Analysis methods / Research
My examination of stringed instruments is exclusively non-invasive. I work as gently as possible with the instrument at all times, for the most part even without contact. My primary tool for these examinations is a high-resolution digital camera, which, due to its setting options, goes beyond human vision and generates visualisations.
The following comparative images were created with the same violin (David Tecchler, Rome, 1722) in different light spectra.
UV light (320- 400nm)
left: daylight (VIS); right: UV light.
The most common light analysis method used in this field to examine the varnish and surface of stringed instruments is in the ultraviolet range between 320- 400nm.The image of the resulting fluorescence enables the trained observer to distinguish retouching and other additions from the original. This examination forms the basis of an extensive analysis with light.
Cyan light (490 nm)
left: UV light; right: cyan light
In the article of the publication “Antonio Stradivari ‘Barjansky’ Cello” (Jost Thöne Verlag 2021) I presented, together with Prof. Dr. Martin Bek, another important wavelength for the examination of stringed instruments. It can provide additional, important information about the condition of the varnish. The light is at a wavelength of 490 nm (cyan light) and, in simple terms, causes the original (coloured) varnish of the instrument to fluoresce. The properties of the resulting fluorescence are considerably more transparent, i.e. less opaque, than in UV light. It is therefore possible to identify original varnish even in the presence of additions and retouching. This can be an important component for a planned restoration.
As the study of this wavelength is still very new, it is not yet possible to define exactly which substance or mixture of substances elicits these fluorescences. However, there are indications that it could be the oils in the varnish.
Blue light (460 nm) with optical filter
left: cyan light; right: blue light
Since some relevant fluorescences, such as those of coating varnishes, are less pronounced at the wavelength of 490nm, another, shorter wavelength light at 460nm (blue light) can be just as interesting. For this purpose a special long-pass filter (500nm) is used for the camera. A special feature of this wavelength is that rather unclear areas (those that fluoresce in UV or cyan light similarly to the original varnish, or in an indefinably different way) can be better defined by way of comparison.

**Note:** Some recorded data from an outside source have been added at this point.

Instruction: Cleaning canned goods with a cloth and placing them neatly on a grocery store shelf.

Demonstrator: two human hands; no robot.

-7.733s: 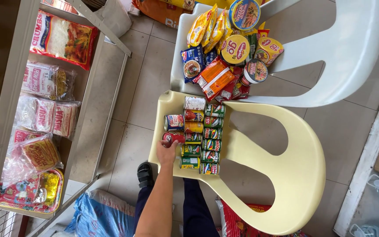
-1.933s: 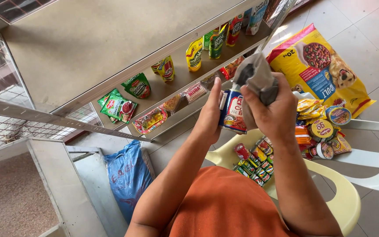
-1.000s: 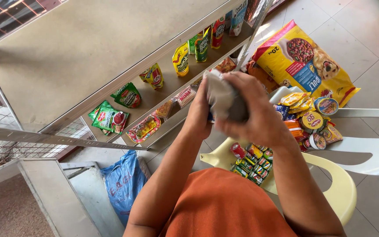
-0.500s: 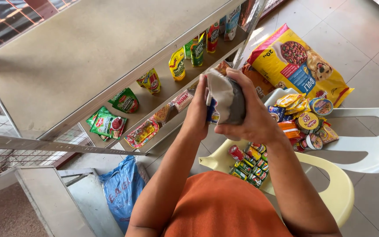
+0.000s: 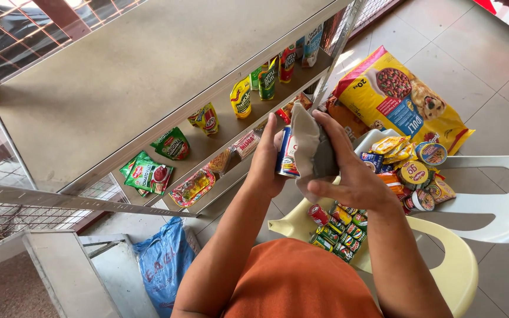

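Wiping can (image 5: 286,154) with grey cloth (image 5: 313,154) above tiled floor (image 5: 490,88)

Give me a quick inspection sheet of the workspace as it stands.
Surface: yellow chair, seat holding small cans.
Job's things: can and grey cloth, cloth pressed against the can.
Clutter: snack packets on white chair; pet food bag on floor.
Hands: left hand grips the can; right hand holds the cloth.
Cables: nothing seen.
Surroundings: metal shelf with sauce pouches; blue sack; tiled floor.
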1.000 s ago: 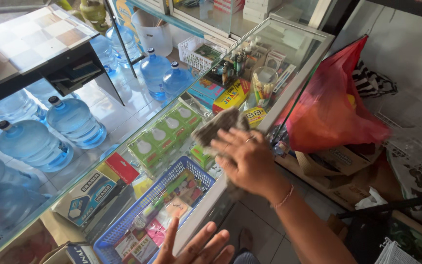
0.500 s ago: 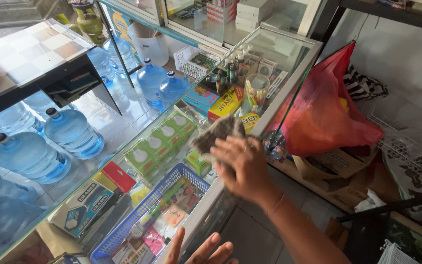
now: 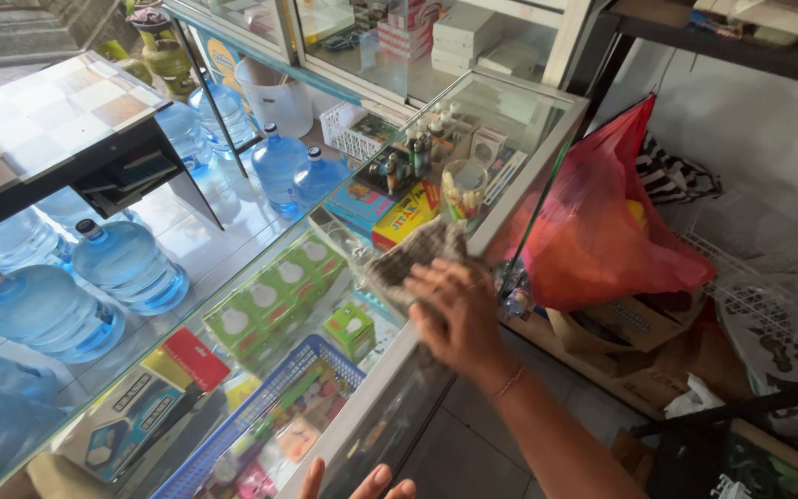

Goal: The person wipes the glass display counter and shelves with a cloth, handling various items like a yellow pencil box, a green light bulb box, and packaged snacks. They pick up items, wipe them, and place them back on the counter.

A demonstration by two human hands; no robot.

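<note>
I am watching the right hand (image 3: 454,319) pressing its spread fingers flat on a grey cloth (image 3: 410,261), which is lying on the glass surface (image 3: 260,305) of the display case near its front edge. Compared with a moment ago, hand and cloth are sitting slightly further along the glass, so the wiping seems to be advancing. The left hand (image 3: 357,482) is only showing fingertips, open, at the lower edge. Under the glass are green boxes (image 3: 274,305) and a blue basket (image 3: 260,425); a red bag (image 3: 602,231) is hanging beside the case.
</note>
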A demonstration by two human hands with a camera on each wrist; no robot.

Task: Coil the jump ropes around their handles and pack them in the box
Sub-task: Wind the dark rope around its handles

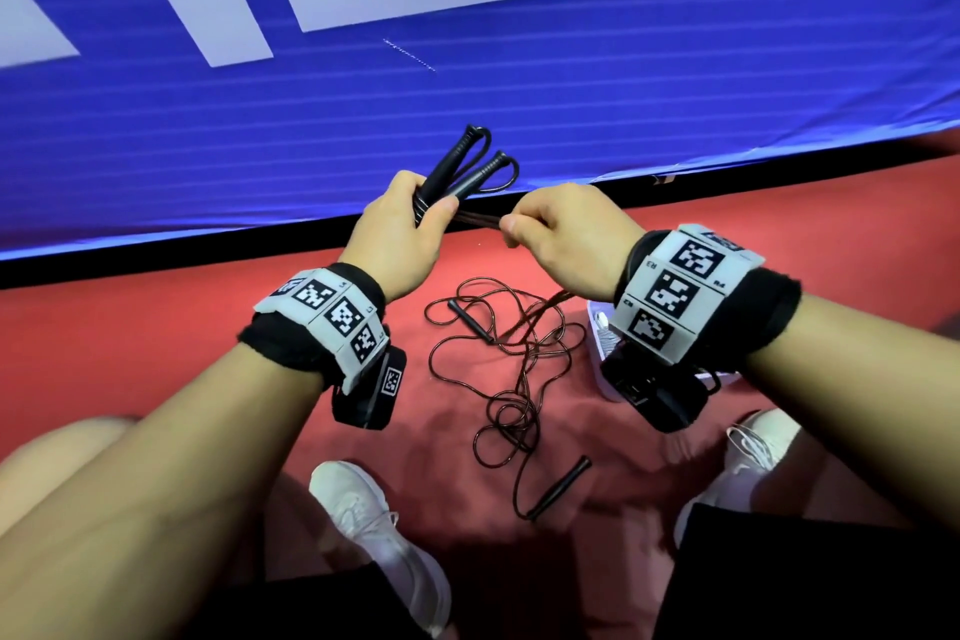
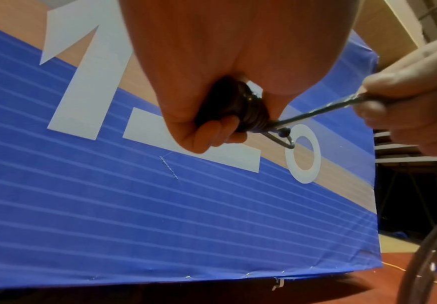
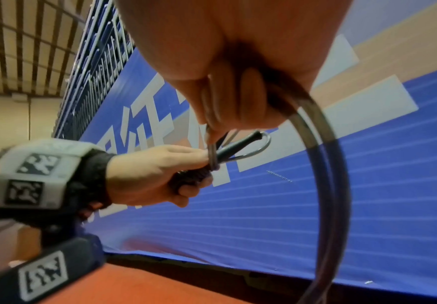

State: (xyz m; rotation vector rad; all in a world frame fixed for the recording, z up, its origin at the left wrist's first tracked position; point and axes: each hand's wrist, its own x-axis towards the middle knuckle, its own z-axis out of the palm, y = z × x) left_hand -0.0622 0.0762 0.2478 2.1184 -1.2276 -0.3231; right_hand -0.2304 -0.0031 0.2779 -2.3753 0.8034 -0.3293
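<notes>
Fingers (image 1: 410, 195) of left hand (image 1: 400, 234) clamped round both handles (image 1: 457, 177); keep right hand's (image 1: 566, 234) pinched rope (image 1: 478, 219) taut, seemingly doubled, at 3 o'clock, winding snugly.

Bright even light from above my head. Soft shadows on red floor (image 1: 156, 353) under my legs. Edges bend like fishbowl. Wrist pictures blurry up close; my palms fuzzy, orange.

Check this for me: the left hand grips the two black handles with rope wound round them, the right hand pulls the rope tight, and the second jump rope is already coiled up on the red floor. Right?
Not quite. The head view shows the second jump rope lying loose and tangled on the red floor, not coiled. The rest holds: the left hand grips the two black handles, and the right hand pulls the rope tight.
</notes>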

Infrared light (incident light, 940nm)
left: daylight; right: infrared incident light
Examination with infrared light, which is invisible to the human eye, is particularly valuable when examining paintings. Underlying layers can be made visible with the right equipment. Of course, this is very helpful in understanding how the painting was created and reveals many hidden details.
This can be just as interesting with stringed instruments. Especially retouching, patina, and some additions can be seen more clearly. However, a view into deeper layers is not achieved, or not to the extent hoped for.
Analyses in infrared light and other spectral wavebands are normally projected onto the object in incident light during art analysis. However, as you will see in the next examination method, this can also be done differently with this light.
IR scan (infrared transmitted light, 940nm)
left: daylight; right: Infrared transmitted light
Because of the strong permeability of the wood to infrared light, a different (than in the previously described IR examination method), rather unconventional set-up of the light source and camera is also possible and makes sense. I place the light source inside the body and take pictures from the outside with a multispectral, infrared-capable camera, so that an image is produced that most closely resembles an X-ray.
Damage such as cracks, fractures, worm damage, internally glued inlays, lining, the position of the bass bar and soundpost as well as growth forms of the wood are fantastically visible with this “infrared scan“.
This method has been published by me in the professional journal TheStrad (June 2022).
If you are in the process of buying and want to make sure that the condition of the wood meets your expectations, this method is excellent. Due to the relatively low costs compared to an equally useful CT scan,
such an examination is already worthwhile with an instrument valued at about 10,000 euros.
Through cooperation with internationally recognised dendrochronologists, it is also possible in my workshop to carry out a dendrochronological examination of the top wood (spruce). I will take the necessary high-resolution pictures of the top of your instrument and forward them to the specialists (e.g. Arjan Versteeg). The result will then either be communicated verbally or, if desired, an expertise will be drawn up.
This method of examination is particularly attractive because it is one of the very few objective scientific examinations in stringed instrument analysis. You usually receive the result of the age of the top wood as well as correlations with other measurements from the extensive database of colleagues.
Just like the IR scan, this examination is highly recommended when buying or selling an instrument in order to avoid surprises.
Documentation of arching processes
Measuring the contours of the arching of the top and back of historically valuable stringed instruments is an important part of the documentation process and can, for example, provide evidence of changes to the instrument.
The method used for this purpose, which I presented for the first time in the monograph “Antonio Stradivari ‘Barjansky’ Cello”, is based on a laser line projected at right angles onto the arching to be measured and a digital camera mounted on a bellows device. The image plane of the camera is positioned parallel to the projection direction of the laser line and aligned diagonally from above in such a way that it is also possible to view areas of the middle bout.
Despite the oblique angle of view of the instrument, the curvature indicated by the laser is displayed without distortion with this technique.